-
Notifications
You must be signed in to change notification settings - Fork 3
Description
I've been reviewing the impact of hdf5 chunking on I/O speed (e.g. in swiftsimio) for swift snapshots. For snapshots I concluded that the optimal hdf5 chunk size for multi-column datasets depends on the typical access pattern for that dataset. In the snapshots all datasets are currently chunked into (2^20, Ncol)-shaped pieces. Unsurprisingly this means that if you want to read a single column you end up reading the whole dataset and suffer a factor of Ncol slower read speed. Chunking into (2^20, 1)-shaped pieces alleviates this, allowing efficient reading of a single column, but comes at the cost of slowing down reading the entire dataset if that's what's wanted. For example, re-chunking particle coordinates to (2^20, 1) is about 40% slower if you want to read all 3 columns. The conclusion that I came to is that we should try to guess what the usual access pattern is, and the best guide for this is whether it's a "named column" dataset or not. When you write data.gas.coordinates[:, 0] in swiftsimio it's going to read all 3 columns anyway before slicing, and most of the time people want all 3 coordinates, so this dataset should be chunked (2^20, 3). However syntax like data.gas.element_abundances.carbon encourages people to read a single column from this kind of dataset, so this one should be optimised accordingly with (N, 1) chunks.
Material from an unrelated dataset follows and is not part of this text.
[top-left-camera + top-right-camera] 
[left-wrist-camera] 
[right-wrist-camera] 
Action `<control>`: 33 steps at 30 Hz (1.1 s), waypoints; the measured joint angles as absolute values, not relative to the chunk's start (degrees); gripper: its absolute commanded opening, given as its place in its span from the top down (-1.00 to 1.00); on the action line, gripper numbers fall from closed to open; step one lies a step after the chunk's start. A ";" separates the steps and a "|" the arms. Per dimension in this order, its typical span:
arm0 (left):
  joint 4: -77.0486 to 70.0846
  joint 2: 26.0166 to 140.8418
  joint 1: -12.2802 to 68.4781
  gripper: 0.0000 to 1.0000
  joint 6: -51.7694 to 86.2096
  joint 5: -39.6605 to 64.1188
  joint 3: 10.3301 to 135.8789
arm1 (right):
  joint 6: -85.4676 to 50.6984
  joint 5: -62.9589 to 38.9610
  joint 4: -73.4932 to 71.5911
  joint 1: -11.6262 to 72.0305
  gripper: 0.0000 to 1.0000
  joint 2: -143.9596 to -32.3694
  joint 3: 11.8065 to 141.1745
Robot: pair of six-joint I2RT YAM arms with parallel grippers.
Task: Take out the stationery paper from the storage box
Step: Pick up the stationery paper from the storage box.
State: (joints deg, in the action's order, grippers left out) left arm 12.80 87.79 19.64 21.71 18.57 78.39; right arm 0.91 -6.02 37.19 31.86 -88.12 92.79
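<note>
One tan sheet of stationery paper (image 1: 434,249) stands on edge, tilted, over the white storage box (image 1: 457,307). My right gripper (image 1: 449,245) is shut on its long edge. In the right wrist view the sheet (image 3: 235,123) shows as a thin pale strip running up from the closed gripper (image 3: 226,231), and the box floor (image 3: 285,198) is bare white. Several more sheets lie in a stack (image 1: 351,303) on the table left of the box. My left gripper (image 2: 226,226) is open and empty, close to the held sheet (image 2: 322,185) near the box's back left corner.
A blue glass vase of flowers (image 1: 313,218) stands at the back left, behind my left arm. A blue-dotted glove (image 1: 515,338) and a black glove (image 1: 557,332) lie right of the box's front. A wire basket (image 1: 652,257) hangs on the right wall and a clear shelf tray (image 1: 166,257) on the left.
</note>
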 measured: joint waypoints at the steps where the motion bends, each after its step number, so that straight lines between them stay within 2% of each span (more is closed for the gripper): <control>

Given what I learned with the snapshots, I had a look at how SOAP outputs are chunked and just thought I'd offer my interpretation. In a colibre soap catalogue the 2D datasets are:
BoundSubhalo/AngularMomentumBaryons
BoundSubhalo/AngularMomentumDarkMatter
BoundSubhalo/AngularMomentumGas
BoundSubhalo/AngularMomentumStars
BoundSubhalo/AveragedStarFormationRate
BoundSubhalo/CentreOfMass
BoundSubhalo/CentreOfMassVelocity
BoundSubhalo/DarkMatterInertiaTensorNoniterative
BoundSubhalo/DarkMatterInertiaTensorReducedNoniterative
BoundSubhalo/DarkMatterVelocityDispersionMatrix
BoundSubhalo/GasInertiaTensorNoniterative
BoundSubhalo/GasInertiaTensorReducedNoniterative
BoundSubhalo/GasVelocityDispersionMatrix
BoundSubhalo/MostMassiveBlackHoleAveragedAccretionRate
BoundSubhalo/MostMassiveBlackHolePosition
BoundSubhalo/MostMassiveBlackHoleVelocity
BoundSubhalo/StellarCentreOfMass
BoundSubhalo/StellarInertiaTensorNoniterative
BoundSubhalo/StellarInertiaTensorReducedNoniterative
BoundSubhalo/StellarLuminosity
BoundSubhalo/StellarVelocityDispersionMatrix
BoundSubhalo/TotalInertiaTensorNoniterative
BoundSubhalo/TotalInertiaTensorReducedNoniterative
They all seem to be chunked (1000, Ncol). In most cases this makes sense, all the inertia tensors, angular momenta, coordinates and velocities are things that typically want to be read in their entirety anyway. The exceptions are then:
BoundSubhalo/AveragedStarFormationRate
BoundSubhalo/MostMassiveBlackHoleAveragedAccretionRate
BoundSubhalo/StellarLuminosity
There could be some argument for modifying soap to write named column metadata for these to enable soap.bound_subhalo.stellar_luminosity.g or something like that, and then also amending it to chunk those datasets as (1000, 1). Either of these changes in isolation is counterproductive: the former alone will result in effectively reading the whole table repeatedly if someone asks for g, then r, then i bands for example (or whatever the GAMA bands are, I don't actually know), while the latter slows down reading the entire table and is pointless if the syntax only supports doing that.